An article entitled 10 million victims
in the Spanish newspaper El Pais on 29 August 1999 discussed
a UN Economic Commission
for Europe report on the social costs and consequences of the transformation
process in the former USSR, which stated:
"There have been significant changes in mortality. These vary
from a very big increase in Russia to declines in the former GDR (except
among adult males), Slovakia, the Czech Republic, Slovenia,
Poland and Hungary. The increase in mortality is concentrated in the
European part of the former Soviet Union and among men of
working age."
Only a corruption scandal has it made it possible to learn about the
terrible increase of mortality in men in the ex-Soviet countries ever
since the disappearance of the Soviet Union (it seems that these deaths
were of no interest to anybody… or only to their mothers?).
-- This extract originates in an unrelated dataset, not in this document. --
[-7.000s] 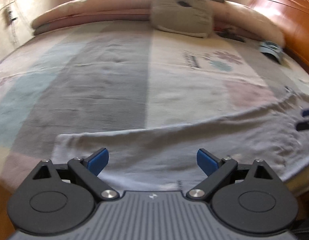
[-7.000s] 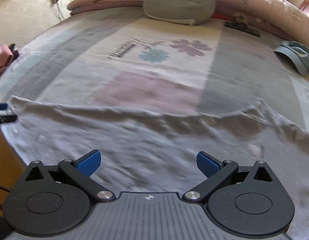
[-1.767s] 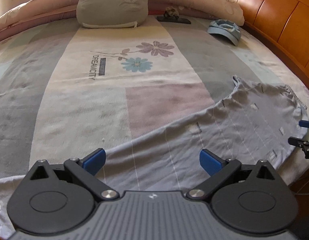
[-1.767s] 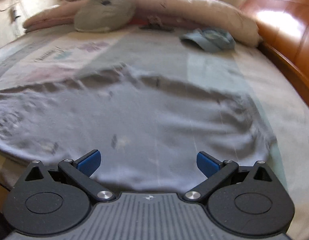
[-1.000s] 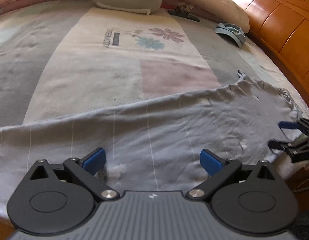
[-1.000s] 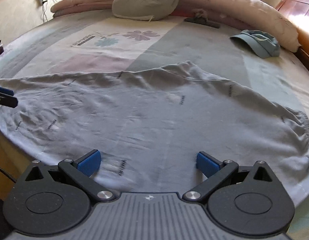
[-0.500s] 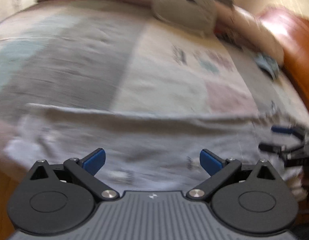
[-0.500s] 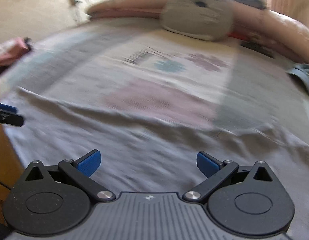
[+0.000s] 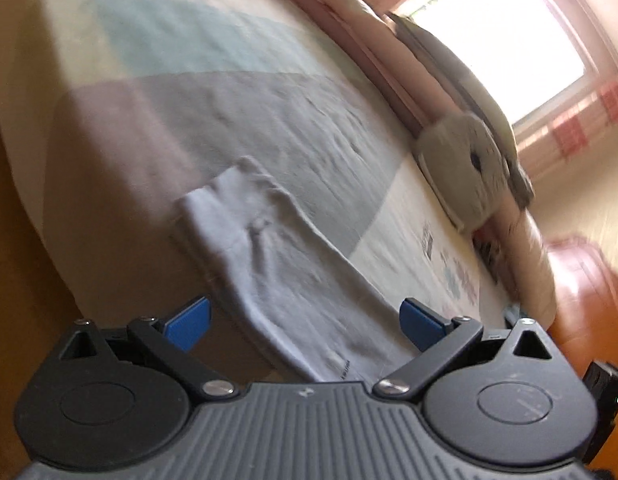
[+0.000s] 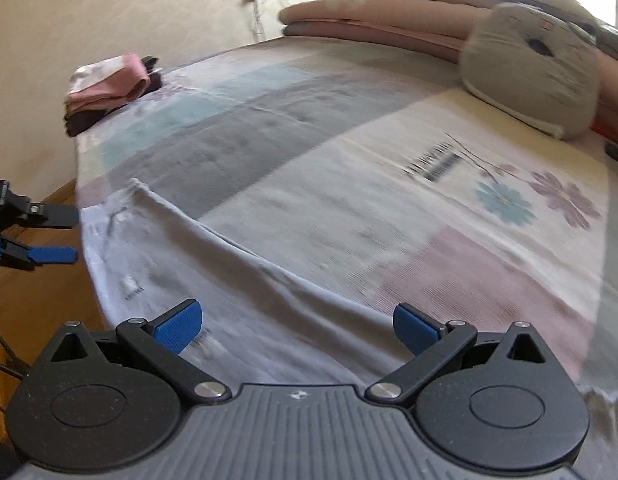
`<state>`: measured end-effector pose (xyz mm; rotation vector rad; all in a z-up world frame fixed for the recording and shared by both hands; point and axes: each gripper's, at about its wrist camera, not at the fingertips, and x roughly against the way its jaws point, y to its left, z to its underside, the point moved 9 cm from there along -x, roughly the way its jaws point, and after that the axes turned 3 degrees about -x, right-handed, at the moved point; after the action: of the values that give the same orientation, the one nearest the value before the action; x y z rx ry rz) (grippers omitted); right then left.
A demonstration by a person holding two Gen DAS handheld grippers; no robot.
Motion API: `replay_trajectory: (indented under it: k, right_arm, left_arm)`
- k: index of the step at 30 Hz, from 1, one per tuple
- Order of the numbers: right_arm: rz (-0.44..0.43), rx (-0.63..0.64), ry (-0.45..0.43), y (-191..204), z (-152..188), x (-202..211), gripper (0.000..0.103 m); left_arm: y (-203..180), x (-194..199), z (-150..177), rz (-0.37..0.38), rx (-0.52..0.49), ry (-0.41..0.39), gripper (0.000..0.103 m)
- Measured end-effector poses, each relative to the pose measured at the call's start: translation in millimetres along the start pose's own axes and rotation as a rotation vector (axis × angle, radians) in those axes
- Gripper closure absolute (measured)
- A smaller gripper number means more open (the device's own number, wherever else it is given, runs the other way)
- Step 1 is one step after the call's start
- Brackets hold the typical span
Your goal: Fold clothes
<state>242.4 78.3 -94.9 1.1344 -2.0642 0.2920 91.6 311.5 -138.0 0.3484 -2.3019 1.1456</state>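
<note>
Both claws, left claw [image 9: 305, 322] and right claw [image 10: 297, 326], gaped empty over the pale grey cotton garment [image 10: 237, 280] along the bed's [image 10: 349, 168] near edge; pulled carelessly, it might slide off.

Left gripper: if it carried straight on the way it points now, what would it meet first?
Most likely the pale grey garment, which lies directly between and ahead of the open left gripper at the bed's edge. Beyond it is only the patchwork bedcover. Blur leaves the gripper's height over the cloth unclear.

Open bedspread at frame centre
Folded clothes stack [image 10: 109, 88] blocks upper left; grey cushion [image 10: 529, 76] blocks upper right.
</note>
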Motion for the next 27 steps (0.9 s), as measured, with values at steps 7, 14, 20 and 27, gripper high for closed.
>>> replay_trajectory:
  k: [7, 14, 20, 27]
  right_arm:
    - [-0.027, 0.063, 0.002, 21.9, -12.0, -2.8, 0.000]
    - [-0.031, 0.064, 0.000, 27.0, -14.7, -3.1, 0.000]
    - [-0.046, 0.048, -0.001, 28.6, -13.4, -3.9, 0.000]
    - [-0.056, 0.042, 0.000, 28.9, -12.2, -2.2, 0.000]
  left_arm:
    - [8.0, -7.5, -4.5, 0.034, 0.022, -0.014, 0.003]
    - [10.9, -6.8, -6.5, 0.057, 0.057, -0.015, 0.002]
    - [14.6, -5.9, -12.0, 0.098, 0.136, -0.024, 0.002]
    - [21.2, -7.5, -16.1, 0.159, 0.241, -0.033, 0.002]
A political change can cause, in only a few years, many more deaths
than the Nazi Holocaust, and perhaps even more tragically. But not in
Jews -- in young men.
The Soviet Union was, in its time, considered to have the shortest
masculine life span relative to women in the world: men had a life span
of 10 years below that of women, which produced a “deficit”
of 17 million men in the URSS, to which we now have to add 9.7 million.
Now, with an absence of about 27 million men, it is not strange at all
that prostitutes from the East have come to European countries.
However, no political state is criticized because of a high mortality
rate in men -- not even by the staunchest enemy of such politics --
in the same way that no-one has denounced the sexual discrimination
in compulsory military or civilian service, not even by pacifist groups
or the political parties which back them up.
You are looked down upon if you are concerned about these deaths and
we may consider it ridiculous to seriously investigate their causes.
Perhaps this is why the Soviet Union collapsed unexpectedly and why
it is now involved in serious "culture wars" which concern
the relationship between men and women.
Is the Rule of Law really the Rule of Gendercide?